“My Big Fat Greek Wedding 2,” the sequel to Nia Vardalos’s 2002 smash-hit original, superseded many expectations. Sequels are risky, but Vardalos was obviously up for the challenge.
This time around, main character Toula Portokalos (Nia Vardalos), now Toula Miller, is forced to let go — her daughter Paris (Elena Kampouris) begins to pull away as she prepares for college.
Toula and her husband Ian (John Corbett) find themselves in a rut, failing to connect emotionally and sexually. However, the two have nothing to worry about because Toula’s overbearing and somewhat smothering family can fix almost anything — even a non-legal marriage, as we see in the case of Gus and Maria (Michael Constantine and Lainie Kazan).
Fourteen years have passed, and meeting the Portokalos-Miller family was worth the wait. “My Big Fat Greek Wedding 2” is almost as funny as the original. NY Times critics have noted “ethnic clichés and exhausted jokes.” However, true fans of the first movie will revel in the reappearance of many punchlines that first made them cry in 2002.

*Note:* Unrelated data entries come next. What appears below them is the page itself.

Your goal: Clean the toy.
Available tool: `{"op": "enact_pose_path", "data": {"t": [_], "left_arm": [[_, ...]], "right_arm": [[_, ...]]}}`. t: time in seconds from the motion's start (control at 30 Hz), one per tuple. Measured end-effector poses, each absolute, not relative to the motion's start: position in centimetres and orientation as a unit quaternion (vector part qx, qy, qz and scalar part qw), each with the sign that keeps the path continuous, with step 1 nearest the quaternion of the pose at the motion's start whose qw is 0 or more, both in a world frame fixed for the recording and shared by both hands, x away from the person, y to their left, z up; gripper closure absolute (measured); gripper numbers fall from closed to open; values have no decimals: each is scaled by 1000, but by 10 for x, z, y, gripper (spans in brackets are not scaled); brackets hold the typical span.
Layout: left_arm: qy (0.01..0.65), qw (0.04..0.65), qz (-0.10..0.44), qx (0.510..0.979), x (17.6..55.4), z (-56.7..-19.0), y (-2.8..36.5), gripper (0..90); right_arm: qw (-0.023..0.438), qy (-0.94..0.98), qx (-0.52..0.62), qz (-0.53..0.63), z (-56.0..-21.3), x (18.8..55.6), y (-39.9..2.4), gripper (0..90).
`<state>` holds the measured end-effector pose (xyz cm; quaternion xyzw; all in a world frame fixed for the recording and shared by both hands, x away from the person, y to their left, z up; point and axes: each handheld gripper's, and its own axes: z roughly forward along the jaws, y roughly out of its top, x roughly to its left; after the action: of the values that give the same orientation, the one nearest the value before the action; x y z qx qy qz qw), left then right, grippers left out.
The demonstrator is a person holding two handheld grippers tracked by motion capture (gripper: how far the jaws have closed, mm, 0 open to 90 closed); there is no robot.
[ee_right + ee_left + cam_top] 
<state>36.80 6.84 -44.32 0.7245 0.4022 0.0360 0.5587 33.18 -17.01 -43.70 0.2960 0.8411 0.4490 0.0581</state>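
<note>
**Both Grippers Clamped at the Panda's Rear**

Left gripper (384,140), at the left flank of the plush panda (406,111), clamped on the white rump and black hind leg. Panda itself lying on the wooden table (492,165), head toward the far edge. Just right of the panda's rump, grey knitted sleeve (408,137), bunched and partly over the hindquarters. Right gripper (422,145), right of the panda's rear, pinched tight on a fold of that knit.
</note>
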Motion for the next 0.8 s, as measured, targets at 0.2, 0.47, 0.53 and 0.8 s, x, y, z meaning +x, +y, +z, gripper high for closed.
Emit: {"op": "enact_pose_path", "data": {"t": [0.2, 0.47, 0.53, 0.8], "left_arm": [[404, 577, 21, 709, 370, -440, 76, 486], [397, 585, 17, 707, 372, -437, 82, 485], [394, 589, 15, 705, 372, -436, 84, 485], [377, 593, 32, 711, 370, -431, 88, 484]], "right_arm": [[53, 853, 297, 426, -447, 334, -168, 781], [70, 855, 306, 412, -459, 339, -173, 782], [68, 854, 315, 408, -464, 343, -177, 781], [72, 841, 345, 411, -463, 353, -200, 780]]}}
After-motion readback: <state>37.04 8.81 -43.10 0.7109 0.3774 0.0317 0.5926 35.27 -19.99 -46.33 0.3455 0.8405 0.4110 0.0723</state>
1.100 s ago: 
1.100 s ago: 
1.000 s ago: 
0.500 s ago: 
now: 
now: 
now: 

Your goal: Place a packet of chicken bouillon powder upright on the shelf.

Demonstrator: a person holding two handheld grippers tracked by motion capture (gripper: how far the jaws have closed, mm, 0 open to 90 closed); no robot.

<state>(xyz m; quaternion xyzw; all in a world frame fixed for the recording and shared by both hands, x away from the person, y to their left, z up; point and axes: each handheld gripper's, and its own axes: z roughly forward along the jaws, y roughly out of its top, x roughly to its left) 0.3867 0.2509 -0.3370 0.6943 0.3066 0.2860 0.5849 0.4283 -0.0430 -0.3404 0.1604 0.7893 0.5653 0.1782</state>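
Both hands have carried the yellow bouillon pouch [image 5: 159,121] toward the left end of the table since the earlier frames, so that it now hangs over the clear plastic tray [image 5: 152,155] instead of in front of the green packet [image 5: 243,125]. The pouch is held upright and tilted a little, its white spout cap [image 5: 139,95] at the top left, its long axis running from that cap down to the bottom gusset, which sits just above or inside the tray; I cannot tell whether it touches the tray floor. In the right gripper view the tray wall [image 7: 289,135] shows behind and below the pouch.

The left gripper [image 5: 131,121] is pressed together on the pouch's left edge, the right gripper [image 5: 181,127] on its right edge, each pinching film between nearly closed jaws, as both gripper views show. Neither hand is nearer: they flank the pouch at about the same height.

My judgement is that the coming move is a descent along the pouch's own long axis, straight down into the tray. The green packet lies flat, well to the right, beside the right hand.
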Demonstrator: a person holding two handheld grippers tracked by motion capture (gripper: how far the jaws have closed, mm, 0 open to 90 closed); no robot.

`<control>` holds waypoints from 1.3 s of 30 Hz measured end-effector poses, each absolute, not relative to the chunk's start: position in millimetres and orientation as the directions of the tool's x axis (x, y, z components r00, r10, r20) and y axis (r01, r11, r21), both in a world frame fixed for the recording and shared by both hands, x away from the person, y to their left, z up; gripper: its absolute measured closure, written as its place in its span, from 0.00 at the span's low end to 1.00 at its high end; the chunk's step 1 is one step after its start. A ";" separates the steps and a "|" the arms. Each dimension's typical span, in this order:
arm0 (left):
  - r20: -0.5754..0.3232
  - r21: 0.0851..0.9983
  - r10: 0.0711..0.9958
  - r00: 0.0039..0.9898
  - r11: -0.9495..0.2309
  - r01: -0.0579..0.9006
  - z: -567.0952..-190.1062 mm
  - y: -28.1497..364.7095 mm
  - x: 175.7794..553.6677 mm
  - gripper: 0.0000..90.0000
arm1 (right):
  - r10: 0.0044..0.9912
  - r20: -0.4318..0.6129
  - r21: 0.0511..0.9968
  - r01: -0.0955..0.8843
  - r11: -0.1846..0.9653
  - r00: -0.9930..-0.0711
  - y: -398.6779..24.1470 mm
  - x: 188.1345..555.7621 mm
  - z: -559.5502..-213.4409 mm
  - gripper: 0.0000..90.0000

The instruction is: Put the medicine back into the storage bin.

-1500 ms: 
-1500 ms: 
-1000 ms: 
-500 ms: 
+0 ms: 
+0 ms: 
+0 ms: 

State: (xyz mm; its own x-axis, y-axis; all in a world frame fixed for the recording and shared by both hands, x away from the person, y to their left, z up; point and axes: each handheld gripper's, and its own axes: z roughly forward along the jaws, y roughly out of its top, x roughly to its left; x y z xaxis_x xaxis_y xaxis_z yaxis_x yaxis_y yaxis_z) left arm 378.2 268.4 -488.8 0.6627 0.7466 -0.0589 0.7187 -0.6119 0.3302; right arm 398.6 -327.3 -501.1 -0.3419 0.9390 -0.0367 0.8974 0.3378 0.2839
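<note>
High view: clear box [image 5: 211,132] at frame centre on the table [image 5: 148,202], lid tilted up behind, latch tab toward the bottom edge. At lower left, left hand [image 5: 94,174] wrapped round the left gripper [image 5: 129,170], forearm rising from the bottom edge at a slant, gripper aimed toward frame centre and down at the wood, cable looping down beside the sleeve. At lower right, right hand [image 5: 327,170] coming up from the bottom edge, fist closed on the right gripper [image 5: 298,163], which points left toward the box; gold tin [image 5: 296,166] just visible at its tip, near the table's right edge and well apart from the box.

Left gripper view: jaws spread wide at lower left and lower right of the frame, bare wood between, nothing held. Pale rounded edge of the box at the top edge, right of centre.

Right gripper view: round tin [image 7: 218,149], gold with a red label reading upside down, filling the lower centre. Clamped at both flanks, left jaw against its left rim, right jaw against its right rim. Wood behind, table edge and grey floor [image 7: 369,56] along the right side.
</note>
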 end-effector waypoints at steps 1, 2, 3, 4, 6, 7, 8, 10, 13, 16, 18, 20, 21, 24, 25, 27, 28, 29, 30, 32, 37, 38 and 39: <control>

Vardalos proves it’s acceptable to make fun of your family and culture without playing into stereotypes. She incorporates the tropes of the opinionated aunt, overbearing parents and distanced child into the movie in relatable ways, encouraging the audience to recall members of their own families. The only real critique worth making about the movie is why it took Vardalos so long to bring her characters back to life.
The hiatus between movies is tied to Vardalos’s own personal experiences — her pregnancy troubles. “It was a sad process for me to become a mom and a long process. I felt so embarrassed that I couldn’t have a biological child,” she told People Magazine. Vardalos and her husband ended up adopting a 3-year-old girl in 2008. It’s fitting that Nia Vardalos waited for inspiration from the real-life experience of motherhood — most of her characters are based on family members and friends.
This familial portrayal particularly succeeds with Gus. Vardalos uses her father’s fetish with Windex as one of the movie’s biggest punchlines, and the joke lands every time. The same can be said of the movie as a whole — it just works.